Obviously, I knew I wasn’t going to become as well versed in coffee as I am in tea or wine in the short 10 days we had to spend in Colombia, but I wanted to at least return to London with a better appreciation and knowledge of it. I mean, what better place to learn than in the capital of coffee?

Colombian coffee
Colombian coffee (photo by Savored Sips)

So while we were in Medellin, Colombia, we started out drinking as much coffee as we could, and booked ourselves in for a crash course in coffee drinking at the Toucan Cafe. It was there that we met certified SCAE barrista, Andrés Paniagua (find him on Instagram), who is an expert coffee cupper, on his way to being a Q Grader (certified coffee taster).

Andrés was the perfect teacher for my quest to become coffee literate. He knew all the necessary skills we would need to perfect in order to truly understand good coffee. You might be wondering what you might possibly need to know. If it tastes good, it’s good, right? While that’s absolutely true, and extends to everything in life – if you like it, it’s good – there are so many aspects of truly “good” or, better said, “high-quality” coffee.

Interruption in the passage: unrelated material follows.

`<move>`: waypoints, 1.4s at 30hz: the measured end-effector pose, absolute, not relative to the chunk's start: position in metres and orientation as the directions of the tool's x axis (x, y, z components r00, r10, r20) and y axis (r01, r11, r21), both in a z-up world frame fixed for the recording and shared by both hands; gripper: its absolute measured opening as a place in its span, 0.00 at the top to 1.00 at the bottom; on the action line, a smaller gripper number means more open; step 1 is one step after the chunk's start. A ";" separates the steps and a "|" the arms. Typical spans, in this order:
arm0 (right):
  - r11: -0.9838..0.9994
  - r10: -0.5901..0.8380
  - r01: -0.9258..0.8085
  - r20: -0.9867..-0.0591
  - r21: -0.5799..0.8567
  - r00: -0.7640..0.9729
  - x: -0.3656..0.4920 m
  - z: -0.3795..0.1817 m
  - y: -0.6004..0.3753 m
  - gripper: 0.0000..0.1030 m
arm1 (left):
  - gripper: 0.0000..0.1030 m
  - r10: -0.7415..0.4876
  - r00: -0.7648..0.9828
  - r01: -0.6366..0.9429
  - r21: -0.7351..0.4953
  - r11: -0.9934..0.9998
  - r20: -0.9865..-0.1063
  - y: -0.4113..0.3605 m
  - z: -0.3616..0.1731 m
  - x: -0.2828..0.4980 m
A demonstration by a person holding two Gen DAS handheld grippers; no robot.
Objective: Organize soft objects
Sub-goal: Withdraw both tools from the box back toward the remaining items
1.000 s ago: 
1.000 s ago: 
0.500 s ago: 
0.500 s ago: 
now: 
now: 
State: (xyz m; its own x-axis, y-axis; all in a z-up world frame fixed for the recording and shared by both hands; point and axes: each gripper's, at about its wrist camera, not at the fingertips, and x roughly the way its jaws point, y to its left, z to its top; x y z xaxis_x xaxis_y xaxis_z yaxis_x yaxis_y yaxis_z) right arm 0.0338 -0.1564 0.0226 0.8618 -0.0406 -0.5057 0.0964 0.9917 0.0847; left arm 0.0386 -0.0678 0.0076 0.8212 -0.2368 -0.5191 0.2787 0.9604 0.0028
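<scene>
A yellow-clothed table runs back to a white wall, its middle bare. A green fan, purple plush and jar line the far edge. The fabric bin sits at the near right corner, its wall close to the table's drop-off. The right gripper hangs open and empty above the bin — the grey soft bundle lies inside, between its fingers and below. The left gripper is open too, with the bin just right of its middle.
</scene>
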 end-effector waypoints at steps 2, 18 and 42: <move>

We’ll get to that in a moment.

Colombia Coffee Farm
Colombia Coffee Farm (photo CC0 Pixabay)

About Colombia’s Coffee Industry

If I thought Seattle was a major coffee city, I was in for a shock when I heard about Colombia’s coffee production. There are more than 563,000 families producing coffee in Colombia. Most of the coffee farms are not much bigger than 2 hectares. They are family operations, through and through. There are very few large coffee producers, so it’s not that difficult to avoid the major brands and find small, artisan brands that do everything themselves, from cultivation to production.

When you consider the numbers of coffee farmers, you can easily see how important coffee is to the economic and social prosperity of Colombia and its people.

Willy's Colombian Coffee Zone
Willy’s Colombian Coffee Zone (photo by jcolivos – Pixabay)

You see, not only is coffee a main source of income for many Colombian families, it is a highly regarded and beloved pastime, as well. The online magazine, Thrillist, summed up coffee drinking in Colombia well by saying, “It’s primarily something to be shared, a ritual to gather around, and less of a functional shot in the arm.” While Americans drink coffee more as a way to power through the day, Colombians don’t drink it for the caffeine boost.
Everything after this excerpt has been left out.